0003 B ALRENCO INC                                                                                                                                                                1
1059 MEISTER RD                                                               LORAIN                                                                                   324-4130  2
0003 B AL'S AUTO GLASS & CARMS RADIATOR INC                                                                                                                                       1
201 EAST BRIDGE ST                                                            ELYRIA                                                                                   322-6270  2
0003 R ALSTON JIMMIE                                                                                                                                                              1
222 16TH ST                                                                   ELYRIA                                                                                   323-7196  2
0003 R ALSTON MYRA P                                                                                                                                                              1
229 BELL AV                                                                                                                                                            322-1505  2
0003 R ALTEN BRAD & KAREN                                                                                                                                                         1
12399 HAWKE RD                                                                COLUMBIA STATION                                                                         236-6673  2
0003 R ALTEN KENNETH                                                                                                                                                              1

file 2

0003 B ALRENCO INC                                                                                                                                                               V1
1059 MEISTER RD                                                               LORAIN                                                                                   324-4130 V2
0003 B AL'S AUTO GLASS & CARMS RADIATOR INC                                                                                                                                      V1
201 EAST BRIDGE ST                                                            ELYRIA                                                                                   322-6270 V2
0003 R ALSTON BRANDY N                                                                                                                                                           V1
310 OBERLIN RD                                                                                                                                                         326-0369 V2
0003 R ALSTON JIMMIE                                                                                                                                                             V1
222 16TH ST                                                                   ELYRIA                                                                                   323-7196 V2
0003 R ALSTON MYRA P                                                                                                                                                             V1
229 BELL AV                                                                                                                                                            322-1505 V2
0003 R ALTEN BRAD & KAREN                                                                                                                                                        V1

in file 1 after 201 EAST BRIDGE ST is 0003 R ALSTON JIMMIE

in file 2 after 201 EAST BRIDGE ST is 0003 R ALSTON BRANDY N

and in file 2 the 0003 R ALSTON JIMMIE is after R ALSTON BRANDY N

which means file 1 forgot to enter R ALSTON BRANDY N.

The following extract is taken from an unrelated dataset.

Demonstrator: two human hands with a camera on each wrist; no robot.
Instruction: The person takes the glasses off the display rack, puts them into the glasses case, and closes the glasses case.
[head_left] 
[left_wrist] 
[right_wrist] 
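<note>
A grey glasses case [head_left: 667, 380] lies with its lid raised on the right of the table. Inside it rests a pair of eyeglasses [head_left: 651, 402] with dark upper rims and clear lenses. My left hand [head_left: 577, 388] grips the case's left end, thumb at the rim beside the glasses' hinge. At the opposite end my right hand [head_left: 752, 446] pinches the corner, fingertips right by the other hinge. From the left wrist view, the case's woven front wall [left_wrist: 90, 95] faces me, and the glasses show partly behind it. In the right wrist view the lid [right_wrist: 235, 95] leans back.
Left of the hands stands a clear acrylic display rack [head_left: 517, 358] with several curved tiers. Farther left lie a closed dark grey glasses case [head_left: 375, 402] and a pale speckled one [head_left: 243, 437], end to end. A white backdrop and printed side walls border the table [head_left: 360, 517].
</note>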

now, i have to skip and compare  0003 R ALSTON JIMMIE from file 1

to  0003 R ALSTON JIMMIE of file 2. and skip R ALSTON BRANDY N

 

i hope i explained it well......

 

can anyone please help

 

pls....

 

thanks

???

 

Link to comment
Share on other sites

The text files differ quite a bit, 1/2 vs. V1/V2 in the last column etc, is the last column to be ignored from the comparison?  Are your real-world text files to be compared line by line exactly or every 2 lines as the records appear to be 2 lines long?  Is the order important or can the records appear anywhere in the text file to be considered valid?  What about records in file1 that don't appear in file2 (if that should ever occur)?

Link to comment
Share on other sites

the 1/2 and V1/V2 is the level 1 and level 2

 

LEVEL 1

FIELD NAME                                 LENGTH                     COLUMN
Page                                            4                               1
Type Of Listing                              1                               6
Business Name                               78                             8

LEVEL 2                                    LENGTH                     COLUMN

Indent Number                                1                            1
Address/Informational Text                78                          2
City                                              30                           80
State                                            2                            111
Zip Code                                        5                            113
Toll Free Text                                 40                           124
Area Code                                      3                            165
Prefix Number                                 3                            169
Suffix Number                                 4                            174

 

its like checking the file1 to file2 from errors

 

compare the 2 text files according to field name, this comparison is in array so

it is per line.

but the problem is if file1 has missing line. so the error is from the missing line onwards.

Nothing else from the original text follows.